Your assignment | For the records below, tally the lines that include the word "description" and report the number alone.

Records drawn from a dataset
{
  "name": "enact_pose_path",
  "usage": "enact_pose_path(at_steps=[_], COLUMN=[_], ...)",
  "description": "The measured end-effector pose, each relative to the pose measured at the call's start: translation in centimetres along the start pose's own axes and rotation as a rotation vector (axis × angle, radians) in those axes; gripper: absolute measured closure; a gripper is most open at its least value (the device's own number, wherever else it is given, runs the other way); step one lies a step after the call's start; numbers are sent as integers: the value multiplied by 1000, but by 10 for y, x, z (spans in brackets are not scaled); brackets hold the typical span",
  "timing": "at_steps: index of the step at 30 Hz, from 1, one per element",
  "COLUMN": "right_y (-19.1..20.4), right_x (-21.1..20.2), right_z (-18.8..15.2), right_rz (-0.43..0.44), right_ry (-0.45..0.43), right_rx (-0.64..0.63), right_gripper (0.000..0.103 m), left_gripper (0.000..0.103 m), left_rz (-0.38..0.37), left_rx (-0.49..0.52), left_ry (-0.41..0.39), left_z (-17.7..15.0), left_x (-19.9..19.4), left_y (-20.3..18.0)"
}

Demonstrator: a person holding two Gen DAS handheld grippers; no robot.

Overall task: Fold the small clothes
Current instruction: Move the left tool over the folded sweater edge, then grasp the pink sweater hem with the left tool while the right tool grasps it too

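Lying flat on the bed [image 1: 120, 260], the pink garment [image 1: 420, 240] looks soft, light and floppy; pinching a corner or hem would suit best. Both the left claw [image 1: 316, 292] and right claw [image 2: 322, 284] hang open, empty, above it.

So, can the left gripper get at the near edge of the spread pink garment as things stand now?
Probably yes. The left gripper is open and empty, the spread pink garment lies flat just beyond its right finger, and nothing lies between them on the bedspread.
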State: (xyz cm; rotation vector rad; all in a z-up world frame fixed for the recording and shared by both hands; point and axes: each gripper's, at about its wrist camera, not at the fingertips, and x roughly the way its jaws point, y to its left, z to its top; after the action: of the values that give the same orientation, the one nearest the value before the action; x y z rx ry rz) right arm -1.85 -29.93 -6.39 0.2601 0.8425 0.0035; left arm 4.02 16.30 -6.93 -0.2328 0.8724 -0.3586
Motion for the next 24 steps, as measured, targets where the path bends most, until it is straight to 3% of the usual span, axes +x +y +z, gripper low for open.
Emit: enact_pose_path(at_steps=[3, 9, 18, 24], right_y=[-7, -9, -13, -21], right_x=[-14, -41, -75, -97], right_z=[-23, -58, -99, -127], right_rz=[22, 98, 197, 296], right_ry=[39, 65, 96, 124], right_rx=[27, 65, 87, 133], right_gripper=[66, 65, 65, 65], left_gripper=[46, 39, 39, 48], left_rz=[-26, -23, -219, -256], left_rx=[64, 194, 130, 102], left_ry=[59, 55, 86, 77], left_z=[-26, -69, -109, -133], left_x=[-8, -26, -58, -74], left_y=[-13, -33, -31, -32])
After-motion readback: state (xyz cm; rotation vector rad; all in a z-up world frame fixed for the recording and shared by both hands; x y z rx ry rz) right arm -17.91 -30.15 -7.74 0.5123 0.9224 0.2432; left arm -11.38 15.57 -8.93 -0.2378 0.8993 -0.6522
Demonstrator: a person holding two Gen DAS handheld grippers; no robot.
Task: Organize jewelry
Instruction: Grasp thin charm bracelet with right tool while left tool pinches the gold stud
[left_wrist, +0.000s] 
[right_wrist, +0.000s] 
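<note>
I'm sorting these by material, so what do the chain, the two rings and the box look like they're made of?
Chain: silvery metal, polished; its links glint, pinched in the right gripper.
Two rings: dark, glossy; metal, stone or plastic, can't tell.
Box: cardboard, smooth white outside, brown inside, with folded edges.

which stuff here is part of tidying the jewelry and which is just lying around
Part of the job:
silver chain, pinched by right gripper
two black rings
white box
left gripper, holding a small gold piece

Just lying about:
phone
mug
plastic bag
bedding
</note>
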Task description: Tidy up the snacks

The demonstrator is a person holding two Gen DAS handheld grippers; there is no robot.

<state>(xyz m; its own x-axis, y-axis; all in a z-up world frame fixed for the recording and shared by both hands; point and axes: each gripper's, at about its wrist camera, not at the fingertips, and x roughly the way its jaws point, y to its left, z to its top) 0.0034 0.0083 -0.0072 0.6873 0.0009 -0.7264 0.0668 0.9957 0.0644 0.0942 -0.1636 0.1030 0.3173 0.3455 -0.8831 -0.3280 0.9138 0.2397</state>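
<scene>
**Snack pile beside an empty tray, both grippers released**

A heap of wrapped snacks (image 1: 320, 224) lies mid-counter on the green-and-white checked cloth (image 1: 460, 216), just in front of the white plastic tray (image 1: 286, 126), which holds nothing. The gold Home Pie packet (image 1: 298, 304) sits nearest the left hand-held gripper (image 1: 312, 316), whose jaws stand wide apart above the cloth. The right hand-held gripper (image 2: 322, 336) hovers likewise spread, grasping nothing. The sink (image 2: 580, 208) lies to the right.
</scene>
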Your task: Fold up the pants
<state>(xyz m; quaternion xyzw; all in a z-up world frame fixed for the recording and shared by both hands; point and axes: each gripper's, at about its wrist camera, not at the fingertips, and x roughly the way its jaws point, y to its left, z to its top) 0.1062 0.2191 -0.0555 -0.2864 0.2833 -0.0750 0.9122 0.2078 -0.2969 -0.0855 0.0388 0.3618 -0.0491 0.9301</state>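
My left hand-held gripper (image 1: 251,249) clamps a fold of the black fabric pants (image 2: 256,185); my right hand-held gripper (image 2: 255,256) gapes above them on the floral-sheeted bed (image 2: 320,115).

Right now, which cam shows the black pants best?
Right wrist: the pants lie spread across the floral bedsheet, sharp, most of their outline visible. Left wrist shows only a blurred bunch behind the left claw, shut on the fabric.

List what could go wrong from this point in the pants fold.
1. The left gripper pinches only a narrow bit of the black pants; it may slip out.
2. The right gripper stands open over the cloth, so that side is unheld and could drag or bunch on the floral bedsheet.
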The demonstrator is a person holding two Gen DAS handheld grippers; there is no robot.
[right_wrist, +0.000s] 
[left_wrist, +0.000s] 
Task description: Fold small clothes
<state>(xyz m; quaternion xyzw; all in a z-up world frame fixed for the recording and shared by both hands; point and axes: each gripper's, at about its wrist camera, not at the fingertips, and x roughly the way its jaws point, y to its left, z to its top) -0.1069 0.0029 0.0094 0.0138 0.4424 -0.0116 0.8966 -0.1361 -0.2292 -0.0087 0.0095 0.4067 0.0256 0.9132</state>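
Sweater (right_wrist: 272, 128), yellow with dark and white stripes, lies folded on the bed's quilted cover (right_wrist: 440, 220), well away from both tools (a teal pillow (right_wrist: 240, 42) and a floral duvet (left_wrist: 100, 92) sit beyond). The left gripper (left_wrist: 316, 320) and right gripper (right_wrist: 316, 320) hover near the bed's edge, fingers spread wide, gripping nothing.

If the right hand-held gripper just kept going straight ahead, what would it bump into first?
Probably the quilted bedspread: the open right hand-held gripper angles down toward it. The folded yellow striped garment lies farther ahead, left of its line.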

Expected answer | 3